EXERCISE OBJECTIVE
From the listing, collect all lines containing the word "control".

SOURCE RECORDS
..............................

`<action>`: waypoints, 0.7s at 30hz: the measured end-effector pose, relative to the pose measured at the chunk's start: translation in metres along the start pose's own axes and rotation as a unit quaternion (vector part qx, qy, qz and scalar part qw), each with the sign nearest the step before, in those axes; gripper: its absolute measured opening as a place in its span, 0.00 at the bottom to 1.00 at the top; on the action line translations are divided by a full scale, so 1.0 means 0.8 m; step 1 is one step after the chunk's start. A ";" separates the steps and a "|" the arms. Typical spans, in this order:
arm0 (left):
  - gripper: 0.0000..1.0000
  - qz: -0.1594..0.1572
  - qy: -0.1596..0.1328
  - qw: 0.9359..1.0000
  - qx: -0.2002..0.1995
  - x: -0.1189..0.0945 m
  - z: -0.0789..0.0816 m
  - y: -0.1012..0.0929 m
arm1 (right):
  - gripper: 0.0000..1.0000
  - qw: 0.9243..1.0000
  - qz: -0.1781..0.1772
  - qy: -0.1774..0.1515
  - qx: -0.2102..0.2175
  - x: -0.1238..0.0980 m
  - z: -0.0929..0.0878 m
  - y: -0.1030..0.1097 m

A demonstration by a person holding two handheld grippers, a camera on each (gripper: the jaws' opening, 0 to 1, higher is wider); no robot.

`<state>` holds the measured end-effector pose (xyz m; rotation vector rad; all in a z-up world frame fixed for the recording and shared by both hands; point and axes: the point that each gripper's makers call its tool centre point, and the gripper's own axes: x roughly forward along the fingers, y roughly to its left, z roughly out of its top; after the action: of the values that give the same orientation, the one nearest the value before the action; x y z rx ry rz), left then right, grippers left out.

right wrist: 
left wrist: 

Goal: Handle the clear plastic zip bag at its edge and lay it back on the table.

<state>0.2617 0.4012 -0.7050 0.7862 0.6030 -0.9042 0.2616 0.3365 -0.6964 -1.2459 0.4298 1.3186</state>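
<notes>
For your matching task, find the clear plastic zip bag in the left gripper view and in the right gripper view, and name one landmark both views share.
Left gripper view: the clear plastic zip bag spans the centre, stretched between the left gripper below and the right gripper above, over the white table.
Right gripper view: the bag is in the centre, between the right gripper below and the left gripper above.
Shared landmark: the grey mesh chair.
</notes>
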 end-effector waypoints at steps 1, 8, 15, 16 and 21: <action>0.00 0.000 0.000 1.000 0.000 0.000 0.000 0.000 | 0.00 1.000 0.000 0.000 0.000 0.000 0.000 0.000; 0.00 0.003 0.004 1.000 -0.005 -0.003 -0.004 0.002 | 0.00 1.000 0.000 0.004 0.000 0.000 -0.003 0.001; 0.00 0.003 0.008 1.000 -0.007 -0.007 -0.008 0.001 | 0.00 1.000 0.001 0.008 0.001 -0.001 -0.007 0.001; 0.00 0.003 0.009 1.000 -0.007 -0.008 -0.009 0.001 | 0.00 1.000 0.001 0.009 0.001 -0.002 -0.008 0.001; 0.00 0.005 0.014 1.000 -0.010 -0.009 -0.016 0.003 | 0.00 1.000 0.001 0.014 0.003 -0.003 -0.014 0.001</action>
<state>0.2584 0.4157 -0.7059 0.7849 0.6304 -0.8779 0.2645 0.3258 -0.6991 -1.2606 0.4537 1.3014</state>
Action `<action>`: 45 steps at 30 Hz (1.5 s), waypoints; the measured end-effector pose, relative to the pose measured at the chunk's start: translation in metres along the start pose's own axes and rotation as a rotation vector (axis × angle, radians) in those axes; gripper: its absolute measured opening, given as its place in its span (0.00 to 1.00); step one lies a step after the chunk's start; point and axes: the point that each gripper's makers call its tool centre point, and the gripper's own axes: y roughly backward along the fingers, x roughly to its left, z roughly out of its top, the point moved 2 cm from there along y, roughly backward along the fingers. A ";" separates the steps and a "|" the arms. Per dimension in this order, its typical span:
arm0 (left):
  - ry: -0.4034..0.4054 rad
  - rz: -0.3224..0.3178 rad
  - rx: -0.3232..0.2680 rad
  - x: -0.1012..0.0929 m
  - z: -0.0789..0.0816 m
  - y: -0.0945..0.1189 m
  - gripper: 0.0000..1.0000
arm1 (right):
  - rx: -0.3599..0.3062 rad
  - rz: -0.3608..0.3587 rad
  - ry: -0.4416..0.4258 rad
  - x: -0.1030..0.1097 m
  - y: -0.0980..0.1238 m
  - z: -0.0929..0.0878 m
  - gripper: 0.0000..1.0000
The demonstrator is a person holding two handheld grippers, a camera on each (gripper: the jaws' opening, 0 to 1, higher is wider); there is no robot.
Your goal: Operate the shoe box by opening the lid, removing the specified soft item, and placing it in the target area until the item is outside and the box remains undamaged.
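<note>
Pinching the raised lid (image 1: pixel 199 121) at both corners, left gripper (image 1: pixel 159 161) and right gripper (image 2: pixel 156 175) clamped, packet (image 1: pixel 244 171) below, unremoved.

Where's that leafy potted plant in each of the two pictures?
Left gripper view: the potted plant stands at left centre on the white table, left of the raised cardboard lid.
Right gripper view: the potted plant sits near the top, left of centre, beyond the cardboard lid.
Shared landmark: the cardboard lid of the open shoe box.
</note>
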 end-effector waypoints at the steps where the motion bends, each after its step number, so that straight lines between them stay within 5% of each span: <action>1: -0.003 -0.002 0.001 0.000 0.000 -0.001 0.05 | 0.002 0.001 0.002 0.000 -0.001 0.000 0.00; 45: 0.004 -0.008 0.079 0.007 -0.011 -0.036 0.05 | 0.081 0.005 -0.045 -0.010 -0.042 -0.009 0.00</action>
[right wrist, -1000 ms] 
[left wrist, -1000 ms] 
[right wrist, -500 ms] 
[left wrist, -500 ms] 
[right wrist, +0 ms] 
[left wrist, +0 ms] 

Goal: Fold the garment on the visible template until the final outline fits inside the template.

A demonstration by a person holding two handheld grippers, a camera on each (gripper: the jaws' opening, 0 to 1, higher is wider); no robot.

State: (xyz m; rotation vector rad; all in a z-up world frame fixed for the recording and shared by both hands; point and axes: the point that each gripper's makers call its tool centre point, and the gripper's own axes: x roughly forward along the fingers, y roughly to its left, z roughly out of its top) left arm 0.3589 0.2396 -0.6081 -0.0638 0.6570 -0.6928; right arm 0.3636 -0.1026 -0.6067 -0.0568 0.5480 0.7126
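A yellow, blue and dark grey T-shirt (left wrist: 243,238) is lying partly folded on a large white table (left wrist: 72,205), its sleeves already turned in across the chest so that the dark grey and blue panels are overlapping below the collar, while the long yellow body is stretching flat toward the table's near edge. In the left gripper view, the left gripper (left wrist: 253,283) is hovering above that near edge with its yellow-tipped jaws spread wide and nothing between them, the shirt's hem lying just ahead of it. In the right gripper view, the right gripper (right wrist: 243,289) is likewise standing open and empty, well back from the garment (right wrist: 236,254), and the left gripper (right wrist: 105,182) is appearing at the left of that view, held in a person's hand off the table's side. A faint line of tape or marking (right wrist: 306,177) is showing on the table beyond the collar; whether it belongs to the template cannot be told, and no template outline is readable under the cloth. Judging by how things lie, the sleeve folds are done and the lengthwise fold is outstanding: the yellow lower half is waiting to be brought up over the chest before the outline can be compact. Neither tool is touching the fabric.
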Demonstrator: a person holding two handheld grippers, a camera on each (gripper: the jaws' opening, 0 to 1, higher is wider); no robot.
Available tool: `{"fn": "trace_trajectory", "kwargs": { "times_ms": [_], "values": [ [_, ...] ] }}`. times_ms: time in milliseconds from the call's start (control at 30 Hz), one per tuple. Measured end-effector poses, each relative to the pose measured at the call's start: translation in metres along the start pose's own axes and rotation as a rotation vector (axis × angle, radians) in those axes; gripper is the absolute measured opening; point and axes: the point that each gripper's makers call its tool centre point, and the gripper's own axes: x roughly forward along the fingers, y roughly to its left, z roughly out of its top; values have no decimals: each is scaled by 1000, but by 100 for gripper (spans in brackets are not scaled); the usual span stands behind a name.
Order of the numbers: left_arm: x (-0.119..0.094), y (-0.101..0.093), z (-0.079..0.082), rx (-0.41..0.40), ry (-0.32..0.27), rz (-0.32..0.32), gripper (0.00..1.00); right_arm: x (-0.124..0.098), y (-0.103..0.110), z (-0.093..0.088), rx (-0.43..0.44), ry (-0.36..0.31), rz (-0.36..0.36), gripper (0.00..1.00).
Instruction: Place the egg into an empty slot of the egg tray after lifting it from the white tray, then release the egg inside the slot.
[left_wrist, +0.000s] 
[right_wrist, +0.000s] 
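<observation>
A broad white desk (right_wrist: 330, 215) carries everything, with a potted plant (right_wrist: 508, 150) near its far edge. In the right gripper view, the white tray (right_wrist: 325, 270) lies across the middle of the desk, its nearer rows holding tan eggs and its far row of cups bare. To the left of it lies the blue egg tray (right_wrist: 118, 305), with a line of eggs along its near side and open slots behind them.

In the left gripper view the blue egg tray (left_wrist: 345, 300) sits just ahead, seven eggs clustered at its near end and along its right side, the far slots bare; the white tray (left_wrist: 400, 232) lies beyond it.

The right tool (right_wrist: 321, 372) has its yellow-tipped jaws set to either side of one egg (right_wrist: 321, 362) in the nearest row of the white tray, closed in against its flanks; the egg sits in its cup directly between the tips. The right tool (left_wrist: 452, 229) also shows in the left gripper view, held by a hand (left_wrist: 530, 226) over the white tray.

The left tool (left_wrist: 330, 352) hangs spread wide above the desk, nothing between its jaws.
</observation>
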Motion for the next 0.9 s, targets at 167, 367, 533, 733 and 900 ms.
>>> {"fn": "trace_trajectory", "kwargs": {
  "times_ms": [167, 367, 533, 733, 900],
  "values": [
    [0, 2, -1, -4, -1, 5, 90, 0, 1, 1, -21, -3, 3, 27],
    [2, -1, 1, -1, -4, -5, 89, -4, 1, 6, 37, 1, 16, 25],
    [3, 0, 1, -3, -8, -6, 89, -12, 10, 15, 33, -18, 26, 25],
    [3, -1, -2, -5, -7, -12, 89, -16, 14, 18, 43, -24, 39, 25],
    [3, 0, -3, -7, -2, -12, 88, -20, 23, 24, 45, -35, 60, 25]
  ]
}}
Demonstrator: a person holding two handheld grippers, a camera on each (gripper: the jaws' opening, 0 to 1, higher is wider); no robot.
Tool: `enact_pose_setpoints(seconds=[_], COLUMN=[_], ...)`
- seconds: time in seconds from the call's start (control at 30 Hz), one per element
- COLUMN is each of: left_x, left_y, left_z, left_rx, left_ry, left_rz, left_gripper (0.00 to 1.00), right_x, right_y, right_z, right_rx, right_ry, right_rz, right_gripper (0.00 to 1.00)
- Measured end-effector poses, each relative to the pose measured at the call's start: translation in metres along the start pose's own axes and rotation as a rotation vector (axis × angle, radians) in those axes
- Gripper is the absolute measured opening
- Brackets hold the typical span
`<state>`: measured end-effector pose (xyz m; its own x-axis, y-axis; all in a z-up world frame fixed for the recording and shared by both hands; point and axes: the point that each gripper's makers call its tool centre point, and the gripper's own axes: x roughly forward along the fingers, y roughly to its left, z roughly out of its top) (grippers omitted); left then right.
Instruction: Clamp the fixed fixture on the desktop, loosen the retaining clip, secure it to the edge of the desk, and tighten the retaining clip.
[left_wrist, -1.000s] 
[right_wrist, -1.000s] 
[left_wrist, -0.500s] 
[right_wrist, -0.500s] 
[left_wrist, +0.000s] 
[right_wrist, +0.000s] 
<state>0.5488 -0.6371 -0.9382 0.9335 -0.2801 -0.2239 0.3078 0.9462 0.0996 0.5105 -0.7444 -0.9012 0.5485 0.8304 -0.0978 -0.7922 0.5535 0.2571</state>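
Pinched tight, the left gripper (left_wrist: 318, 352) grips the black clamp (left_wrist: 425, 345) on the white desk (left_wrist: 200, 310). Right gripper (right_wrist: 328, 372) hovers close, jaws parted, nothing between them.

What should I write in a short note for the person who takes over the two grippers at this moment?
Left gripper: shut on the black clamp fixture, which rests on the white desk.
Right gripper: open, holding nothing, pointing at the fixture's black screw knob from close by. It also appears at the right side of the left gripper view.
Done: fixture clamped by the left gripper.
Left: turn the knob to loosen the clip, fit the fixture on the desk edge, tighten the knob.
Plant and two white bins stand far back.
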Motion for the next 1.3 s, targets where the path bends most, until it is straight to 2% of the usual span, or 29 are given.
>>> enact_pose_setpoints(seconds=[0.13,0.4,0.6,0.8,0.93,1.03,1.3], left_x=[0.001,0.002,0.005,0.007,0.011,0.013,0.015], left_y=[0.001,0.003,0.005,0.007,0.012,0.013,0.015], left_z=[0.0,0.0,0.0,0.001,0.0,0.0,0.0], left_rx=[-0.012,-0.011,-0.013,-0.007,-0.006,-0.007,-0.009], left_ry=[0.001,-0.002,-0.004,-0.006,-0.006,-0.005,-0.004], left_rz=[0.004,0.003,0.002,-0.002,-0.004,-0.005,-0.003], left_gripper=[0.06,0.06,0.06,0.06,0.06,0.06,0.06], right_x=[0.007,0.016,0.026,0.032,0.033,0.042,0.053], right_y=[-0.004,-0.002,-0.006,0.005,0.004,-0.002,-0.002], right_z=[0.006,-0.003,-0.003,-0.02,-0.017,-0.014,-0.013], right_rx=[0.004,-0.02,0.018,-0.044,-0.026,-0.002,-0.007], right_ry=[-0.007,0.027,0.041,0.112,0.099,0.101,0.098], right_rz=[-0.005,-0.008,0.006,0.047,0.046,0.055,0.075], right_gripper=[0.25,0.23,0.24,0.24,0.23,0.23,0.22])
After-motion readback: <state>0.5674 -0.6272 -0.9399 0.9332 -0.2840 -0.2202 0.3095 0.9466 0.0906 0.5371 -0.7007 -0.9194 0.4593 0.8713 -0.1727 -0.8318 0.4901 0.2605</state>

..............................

TASK RESULT
Available tool: `{"fn": "trace_trajectory", "kwargs": { "times_ms": [_], "values": [ [_, ...] ] }}`. times_ms: time in milliseconds from the call's start (control at 30 Hz), one per tuple. Measured end-effector poses, each relative to the pose measured at the call's start: translation in metres along the start pose's own axes and rotation as a rotation vector (axis × angle, radians) in those axes; gripper is the absolute measured opening; point and axes: the point that each gripper's makers call its tool centre point, and the gripper's own axes: x roughly forward along the fingers, y roughly to its left, z roughly out of its top; values have no decimals: each is scaled by 1000, but by 100 for gripper (spans in brackets are not scaled); the usual span stands behind a name.
- seconds: time in seconds from the call's start (control at 30 Hz), one per element

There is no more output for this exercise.